- [Problem description]: I need the number of lines in the following entries that hold the word "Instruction", and no other text.

- [Entries supplied]:
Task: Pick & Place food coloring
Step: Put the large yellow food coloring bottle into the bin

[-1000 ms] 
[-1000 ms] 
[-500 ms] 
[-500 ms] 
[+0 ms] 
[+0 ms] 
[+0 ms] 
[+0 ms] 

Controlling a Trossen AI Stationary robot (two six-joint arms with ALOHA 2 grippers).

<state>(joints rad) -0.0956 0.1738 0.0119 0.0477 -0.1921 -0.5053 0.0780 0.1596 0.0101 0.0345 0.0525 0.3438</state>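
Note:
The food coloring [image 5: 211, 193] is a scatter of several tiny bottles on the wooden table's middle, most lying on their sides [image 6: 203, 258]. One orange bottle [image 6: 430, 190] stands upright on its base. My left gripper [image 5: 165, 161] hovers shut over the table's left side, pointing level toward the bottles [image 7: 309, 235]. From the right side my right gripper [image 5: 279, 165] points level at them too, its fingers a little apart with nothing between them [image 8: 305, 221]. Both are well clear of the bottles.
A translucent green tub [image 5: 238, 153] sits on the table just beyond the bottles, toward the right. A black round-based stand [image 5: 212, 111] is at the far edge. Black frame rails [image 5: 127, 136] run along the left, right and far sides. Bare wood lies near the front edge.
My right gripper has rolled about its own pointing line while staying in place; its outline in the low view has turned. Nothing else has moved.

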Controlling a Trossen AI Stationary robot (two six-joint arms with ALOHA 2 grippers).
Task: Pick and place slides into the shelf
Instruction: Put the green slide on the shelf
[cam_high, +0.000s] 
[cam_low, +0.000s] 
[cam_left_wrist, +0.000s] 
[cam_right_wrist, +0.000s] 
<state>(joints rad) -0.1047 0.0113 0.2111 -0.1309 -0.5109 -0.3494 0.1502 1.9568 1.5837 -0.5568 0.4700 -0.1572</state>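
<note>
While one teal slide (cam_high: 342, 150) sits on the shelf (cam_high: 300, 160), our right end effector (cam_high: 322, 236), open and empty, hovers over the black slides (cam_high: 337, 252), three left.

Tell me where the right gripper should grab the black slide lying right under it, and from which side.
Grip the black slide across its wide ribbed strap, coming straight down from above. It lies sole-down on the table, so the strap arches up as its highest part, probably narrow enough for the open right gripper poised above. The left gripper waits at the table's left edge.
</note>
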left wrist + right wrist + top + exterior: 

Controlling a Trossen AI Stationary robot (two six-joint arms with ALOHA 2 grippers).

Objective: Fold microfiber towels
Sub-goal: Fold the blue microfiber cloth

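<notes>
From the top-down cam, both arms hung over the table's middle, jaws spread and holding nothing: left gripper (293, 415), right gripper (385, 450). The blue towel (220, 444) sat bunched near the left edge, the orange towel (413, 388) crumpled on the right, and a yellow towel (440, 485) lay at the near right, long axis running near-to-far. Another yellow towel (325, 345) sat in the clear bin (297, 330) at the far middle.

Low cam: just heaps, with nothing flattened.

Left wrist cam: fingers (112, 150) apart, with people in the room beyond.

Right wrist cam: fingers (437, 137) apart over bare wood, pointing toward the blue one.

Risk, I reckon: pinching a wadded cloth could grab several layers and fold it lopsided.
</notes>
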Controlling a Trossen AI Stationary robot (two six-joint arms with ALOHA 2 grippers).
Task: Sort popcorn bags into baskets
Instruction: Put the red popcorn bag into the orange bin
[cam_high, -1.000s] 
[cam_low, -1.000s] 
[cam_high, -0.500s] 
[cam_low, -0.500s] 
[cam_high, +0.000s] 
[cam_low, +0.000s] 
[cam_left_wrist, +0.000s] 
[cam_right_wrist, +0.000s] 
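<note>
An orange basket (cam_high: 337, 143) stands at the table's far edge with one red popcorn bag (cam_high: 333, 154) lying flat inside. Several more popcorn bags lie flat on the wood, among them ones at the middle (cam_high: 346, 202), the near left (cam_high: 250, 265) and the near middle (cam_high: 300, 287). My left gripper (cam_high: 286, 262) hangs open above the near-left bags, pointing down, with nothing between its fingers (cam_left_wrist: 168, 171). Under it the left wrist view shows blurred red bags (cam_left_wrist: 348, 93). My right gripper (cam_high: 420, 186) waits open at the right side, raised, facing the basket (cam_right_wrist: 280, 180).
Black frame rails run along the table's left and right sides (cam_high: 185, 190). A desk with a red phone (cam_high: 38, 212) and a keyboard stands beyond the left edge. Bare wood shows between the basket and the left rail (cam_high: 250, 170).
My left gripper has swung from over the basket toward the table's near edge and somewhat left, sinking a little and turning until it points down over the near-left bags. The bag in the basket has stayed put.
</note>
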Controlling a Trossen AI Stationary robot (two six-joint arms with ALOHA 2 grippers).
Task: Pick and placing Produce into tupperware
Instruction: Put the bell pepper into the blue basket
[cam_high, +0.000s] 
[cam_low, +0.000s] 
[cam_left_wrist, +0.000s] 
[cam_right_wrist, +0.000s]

- [Solution]: 3